The oldest surviving quarantine in America, the Lazaretto, has sat abandoned right on the edge of the Philadelphia International Airport, slowly falling into disrepair while becoming a popular spot for ghost hunters. But by this time next year, it’ll be open again to the public after decades of decay.
Newsworks reports that, thanks to an agreement with Philadelphia over airport revenue that will bring in an estimated $1 million each year, Tinicum Township now has enough funds to begin preservation and restoration efforts at Lazaretto. The project, estimated to cost anywhere between $8 to $10 million, will serve as municipal offices and a museum.

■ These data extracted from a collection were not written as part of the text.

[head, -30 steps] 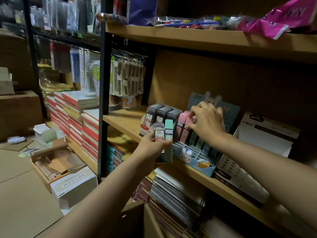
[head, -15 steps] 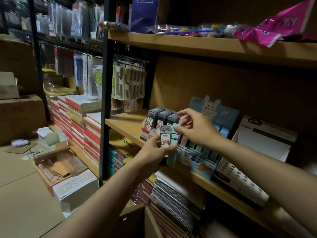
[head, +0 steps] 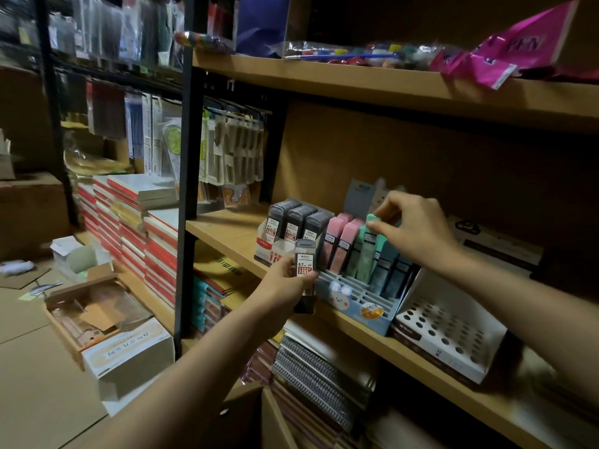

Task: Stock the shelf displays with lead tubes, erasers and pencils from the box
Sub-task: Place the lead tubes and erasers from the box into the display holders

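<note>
Since 0.5 s ago the mint-green plastic lead tube (head: 368,246) left the left hand (head: 285,288), which now grips only the dark grey lead tube (head: 305,273); right hand (head: 411,230) pinches its top into the blue rabbit-printed cardboard display (head: 359,304), so one tube remains to shelve.

Dark grey lead tube (head: 305,273) with a red and white label – upright, out in front of the shelf edge. Mint green tube (head: 367,246) tilted in the blue bunny display (head: 356,306), beside pink tubes (head: 343,243). More grey tubes (head: 293,218) packed in the white tray (head: 269,251) – three rows.
</note>
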A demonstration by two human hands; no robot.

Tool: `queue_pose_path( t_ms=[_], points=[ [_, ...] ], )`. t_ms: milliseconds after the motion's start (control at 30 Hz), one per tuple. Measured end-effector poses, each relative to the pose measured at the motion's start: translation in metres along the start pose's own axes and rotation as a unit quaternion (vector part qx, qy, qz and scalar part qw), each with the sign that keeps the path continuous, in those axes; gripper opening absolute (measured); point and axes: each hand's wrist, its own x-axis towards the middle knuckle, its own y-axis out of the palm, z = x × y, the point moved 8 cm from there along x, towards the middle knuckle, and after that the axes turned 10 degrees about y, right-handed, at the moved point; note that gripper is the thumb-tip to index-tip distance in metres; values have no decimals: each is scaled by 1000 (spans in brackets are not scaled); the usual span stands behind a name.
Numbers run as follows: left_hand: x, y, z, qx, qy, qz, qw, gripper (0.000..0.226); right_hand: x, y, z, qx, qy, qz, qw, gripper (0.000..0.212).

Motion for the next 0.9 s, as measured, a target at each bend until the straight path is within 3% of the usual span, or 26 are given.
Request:
queue_pose_path(
  t_ms=[433,733,833,900],
  points=[
    [-1,-3,9,25,4,-5,1000,23,-12,28,-17,-13,45,-72,996,15],
    [-1,-1,9,24,13,-4,1000,25,-13,35,-19,-76,50,-71,993,20],
    [-3,-1,3,29,33,-3,999,30,-17,24,-1,30,-11,-85,996,26],
    [-3,-1,-2,44,57,5,997,27,-23,28,17,90,-55,-38,994,23]
  ],
)
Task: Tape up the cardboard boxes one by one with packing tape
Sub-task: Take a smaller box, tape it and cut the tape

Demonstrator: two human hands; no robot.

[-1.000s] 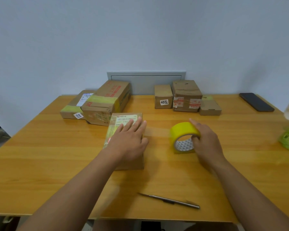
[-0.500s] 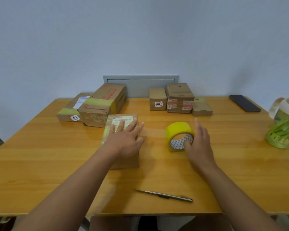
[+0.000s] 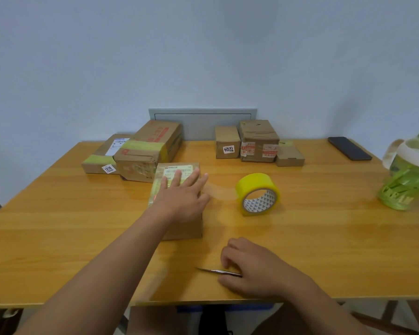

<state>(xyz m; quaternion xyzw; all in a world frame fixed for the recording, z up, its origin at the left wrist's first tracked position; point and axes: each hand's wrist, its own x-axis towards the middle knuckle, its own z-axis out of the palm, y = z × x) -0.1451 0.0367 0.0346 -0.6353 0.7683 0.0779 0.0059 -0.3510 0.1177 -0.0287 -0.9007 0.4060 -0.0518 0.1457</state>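
Box (image 3: 179,204) on wood table (image 3: 324,238), L fingers (image 3: 179,177) flat; R fingers (image 3: 228,262) closing on blade (image 3: 218,271).

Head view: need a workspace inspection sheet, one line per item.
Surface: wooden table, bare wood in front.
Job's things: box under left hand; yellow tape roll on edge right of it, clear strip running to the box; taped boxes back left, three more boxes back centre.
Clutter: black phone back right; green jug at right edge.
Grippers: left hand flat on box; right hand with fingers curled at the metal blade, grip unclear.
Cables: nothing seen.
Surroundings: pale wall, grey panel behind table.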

Founded in 1799—nearly a century before Ellis Island’s founding—the Lazaretto served as a stopping point for ships and boats during the Yellow Fever Epidemic. Passengers and cargo had to be inspected for the disease here before moving onto their next destination. After it stopped operations as a quarantine, it changed hands numerous times, serving as a flight base in the years leading up to World War I.
The Lazaretto was added to the National Register of Historic Places in 1972, though in later years it was almost demolished by a developer before preservationists stepped in to save it.
Now with funds in hand, Tinicum Township tells Newsworks that it plans to begin its lofty preservation and restoration project "any day now." If all goes to plan, it should re-open as municipal offices and a museum by January 2018.